━━━ DATA PROVIDED ━━━

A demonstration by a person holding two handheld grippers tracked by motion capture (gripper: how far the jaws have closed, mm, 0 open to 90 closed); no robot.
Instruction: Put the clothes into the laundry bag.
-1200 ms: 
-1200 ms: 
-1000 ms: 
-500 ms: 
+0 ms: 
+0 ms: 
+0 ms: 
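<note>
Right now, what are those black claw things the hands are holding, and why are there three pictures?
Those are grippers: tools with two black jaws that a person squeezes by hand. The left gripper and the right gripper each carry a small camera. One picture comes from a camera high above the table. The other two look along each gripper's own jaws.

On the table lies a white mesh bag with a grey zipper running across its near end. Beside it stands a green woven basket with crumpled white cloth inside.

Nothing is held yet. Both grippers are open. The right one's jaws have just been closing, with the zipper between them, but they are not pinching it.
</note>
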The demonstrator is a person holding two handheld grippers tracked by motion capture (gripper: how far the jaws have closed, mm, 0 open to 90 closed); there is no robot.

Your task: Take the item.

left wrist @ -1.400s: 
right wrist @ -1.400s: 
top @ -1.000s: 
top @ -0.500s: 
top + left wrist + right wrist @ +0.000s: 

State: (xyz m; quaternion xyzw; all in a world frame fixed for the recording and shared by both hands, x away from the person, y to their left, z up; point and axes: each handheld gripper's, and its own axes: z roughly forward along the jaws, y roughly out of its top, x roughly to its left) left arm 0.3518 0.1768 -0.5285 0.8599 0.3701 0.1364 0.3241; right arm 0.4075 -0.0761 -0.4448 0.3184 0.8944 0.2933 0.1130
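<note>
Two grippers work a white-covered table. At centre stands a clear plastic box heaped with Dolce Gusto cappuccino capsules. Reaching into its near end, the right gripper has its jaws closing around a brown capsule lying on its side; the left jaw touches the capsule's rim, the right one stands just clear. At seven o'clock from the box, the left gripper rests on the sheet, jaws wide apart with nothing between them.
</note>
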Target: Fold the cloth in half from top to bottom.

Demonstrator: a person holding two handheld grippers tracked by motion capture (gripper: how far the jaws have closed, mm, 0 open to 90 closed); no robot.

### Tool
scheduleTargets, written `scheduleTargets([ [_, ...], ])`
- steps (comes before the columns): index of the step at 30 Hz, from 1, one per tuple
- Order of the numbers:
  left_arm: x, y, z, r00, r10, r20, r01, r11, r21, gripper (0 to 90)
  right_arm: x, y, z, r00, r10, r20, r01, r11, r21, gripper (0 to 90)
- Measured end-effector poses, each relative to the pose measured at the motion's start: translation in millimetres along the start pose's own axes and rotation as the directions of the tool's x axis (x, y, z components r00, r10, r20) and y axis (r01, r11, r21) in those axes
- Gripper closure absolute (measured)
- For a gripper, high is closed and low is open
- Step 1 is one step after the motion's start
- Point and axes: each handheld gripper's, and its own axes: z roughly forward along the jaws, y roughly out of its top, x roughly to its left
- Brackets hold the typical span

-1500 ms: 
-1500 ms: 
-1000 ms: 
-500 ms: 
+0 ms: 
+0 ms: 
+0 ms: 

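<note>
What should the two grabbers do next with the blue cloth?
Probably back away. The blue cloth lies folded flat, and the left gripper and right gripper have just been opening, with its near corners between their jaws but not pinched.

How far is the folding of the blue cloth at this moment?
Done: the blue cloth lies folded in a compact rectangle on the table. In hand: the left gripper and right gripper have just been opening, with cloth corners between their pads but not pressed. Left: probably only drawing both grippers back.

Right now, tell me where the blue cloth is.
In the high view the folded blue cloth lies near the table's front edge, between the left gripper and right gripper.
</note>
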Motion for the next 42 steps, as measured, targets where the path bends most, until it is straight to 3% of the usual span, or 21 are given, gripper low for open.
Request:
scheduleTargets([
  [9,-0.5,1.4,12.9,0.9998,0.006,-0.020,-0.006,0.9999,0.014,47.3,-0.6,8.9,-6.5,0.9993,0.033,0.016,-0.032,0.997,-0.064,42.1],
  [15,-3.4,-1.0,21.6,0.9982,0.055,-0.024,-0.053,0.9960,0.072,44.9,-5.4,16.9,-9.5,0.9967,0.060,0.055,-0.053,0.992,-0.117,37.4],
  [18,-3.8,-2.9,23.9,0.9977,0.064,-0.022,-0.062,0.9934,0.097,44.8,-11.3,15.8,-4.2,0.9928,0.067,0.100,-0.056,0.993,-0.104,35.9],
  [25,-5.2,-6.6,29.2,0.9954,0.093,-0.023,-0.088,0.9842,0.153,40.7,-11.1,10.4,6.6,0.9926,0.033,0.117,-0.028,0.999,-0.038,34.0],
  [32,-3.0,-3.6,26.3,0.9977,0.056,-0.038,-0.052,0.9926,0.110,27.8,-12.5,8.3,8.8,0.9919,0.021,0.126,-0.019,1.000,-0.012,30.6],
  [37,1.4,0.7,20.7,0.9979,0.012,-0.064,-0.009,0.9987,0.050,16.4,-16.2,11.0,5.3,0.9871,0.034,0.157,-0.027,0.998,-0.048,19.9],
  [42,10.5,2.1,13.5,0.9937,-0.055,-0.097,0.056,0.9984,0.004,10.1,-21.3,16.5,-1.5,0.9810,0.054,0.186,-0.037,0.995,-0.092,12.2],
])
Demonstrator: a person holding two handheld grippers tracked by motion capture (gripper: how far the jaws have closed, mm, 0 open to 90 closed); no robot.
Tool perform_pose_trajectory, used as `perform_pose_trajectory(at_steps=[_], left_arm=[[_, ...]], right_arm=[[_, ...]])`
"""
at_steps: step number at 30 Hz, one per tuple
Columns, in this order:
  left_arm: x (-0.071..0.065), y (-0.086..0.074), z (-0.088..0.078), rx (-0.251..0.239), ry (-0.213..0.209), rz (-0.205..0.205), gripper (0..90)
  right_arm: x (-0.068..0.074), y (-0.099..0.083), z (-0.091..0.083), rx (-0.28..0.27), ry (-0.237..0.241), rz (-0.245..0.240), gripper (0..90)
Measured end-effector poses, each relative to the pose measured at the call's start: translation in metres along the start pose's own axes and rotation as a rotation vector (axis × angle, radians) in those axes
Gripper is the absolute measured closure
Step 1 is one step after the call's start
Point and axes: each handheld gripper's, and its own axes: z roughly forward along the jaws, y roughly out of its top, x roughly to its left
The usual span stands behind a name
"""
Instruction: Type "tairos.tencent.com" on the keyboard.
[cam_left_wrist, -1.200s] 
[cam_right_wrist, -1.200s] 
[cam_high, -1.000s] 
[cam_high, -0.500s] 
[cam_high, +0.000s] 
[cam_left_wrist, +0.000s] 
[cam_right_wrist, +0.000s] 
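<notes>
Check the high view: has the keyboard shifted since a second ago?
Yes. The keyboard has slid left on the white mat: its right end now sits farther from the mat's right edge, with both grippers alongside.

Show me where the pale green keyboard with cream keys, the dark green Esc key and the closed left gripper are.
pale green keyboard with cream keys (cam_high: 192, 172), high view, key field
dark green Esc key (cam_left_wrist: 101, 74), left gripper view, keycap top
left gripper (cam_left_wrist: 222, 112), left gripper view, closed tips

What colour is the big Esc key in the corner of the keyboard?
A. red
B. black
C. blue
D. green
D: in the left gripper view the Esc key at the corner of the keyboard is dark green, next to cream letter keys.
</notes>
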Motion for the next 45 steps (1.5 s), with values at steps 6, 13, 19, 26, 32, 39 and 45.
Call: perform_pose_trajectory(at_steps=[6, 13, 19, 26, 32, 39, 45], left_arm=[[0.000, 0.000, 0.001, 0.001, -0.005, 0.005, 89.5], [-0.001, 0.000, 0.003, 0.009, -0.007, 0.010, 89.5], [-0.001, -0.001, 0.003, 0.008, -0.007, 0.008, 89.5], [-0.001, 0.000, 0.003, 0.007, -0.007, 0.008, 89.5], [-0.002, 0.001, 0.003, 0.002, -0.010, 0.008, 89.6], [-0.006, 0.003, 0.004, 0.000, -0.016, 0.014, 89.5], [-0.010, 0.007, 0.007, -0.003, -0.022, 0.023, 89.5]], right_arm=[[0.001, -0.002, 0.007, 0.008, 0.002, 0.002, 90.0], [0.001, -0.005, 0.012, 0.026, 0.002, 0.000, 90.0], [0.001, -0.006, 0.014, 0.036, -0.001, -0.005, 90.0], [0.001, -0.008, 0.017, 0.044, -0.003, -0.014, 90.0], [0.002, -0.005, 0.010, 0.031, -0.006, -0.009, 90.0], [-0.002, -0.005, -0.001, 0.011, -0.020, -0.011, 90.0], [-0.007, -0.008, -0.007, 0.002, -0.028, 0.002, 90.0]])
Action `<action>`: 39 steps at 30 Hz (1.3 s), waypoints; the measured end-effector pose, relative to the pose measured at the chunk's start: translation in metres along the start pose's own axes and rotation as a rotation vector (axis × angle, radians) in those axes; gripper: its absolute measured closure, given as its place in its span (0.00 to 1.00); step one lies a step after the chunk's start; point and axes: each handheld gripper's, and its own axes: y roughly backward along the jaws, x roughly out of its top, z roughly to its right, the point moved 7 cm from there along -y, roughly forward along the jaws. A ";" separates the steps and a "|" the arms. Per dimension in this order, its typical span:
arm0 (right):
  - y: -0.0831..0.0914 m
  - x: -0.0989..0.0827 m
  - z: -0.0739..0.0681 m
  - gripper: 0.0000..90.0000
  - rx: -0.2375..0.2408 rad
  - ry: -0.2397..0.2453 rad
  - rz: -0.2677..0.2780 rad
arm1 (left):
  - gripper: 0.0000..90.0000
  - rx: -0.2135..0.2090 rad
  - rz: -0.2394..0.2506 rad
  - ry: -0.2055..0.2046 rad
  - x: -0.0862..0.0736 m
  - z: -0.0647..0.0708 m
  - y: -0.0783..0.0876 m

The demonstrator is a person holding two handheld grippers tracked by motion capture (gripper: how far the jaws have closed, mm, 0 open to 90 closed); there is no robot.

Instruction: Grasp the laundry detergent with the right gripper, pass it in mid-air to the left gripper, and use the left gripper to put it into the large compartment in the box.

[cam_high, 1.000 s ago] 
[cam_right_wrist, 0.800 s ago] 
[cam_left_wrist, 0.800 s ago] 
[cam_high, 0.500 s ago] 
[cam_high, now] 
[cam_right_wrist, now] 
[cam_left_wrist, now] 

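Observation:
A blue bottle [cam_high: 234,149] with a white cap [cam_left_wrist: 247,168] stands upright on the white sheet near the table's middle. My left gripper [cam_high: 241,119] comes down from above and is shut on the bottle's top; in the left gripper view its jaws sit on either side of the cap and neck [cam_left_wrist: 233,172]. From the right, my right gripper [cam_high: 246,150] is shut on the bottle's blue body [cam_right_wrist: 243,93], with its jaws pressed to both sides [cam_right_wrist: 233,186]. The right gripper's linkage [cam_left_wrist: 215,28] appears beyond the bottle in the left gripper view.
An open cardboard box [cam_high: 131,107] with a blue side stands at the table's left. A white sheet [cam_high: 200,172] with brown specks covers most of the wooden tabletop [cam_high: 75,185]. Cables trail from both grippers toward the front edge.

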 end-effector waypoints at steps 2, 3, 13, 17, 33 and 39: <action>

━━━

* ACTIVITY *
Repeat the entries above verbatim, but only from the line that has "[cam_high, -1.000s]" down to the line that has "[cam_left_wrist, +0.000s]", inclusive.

* SOLUTION *
[cam_high, -1.000s] 
[cam_high, -0.500s] 
[cam_high, +0.000s] 
[cam_left_wrist, +0.000s] 

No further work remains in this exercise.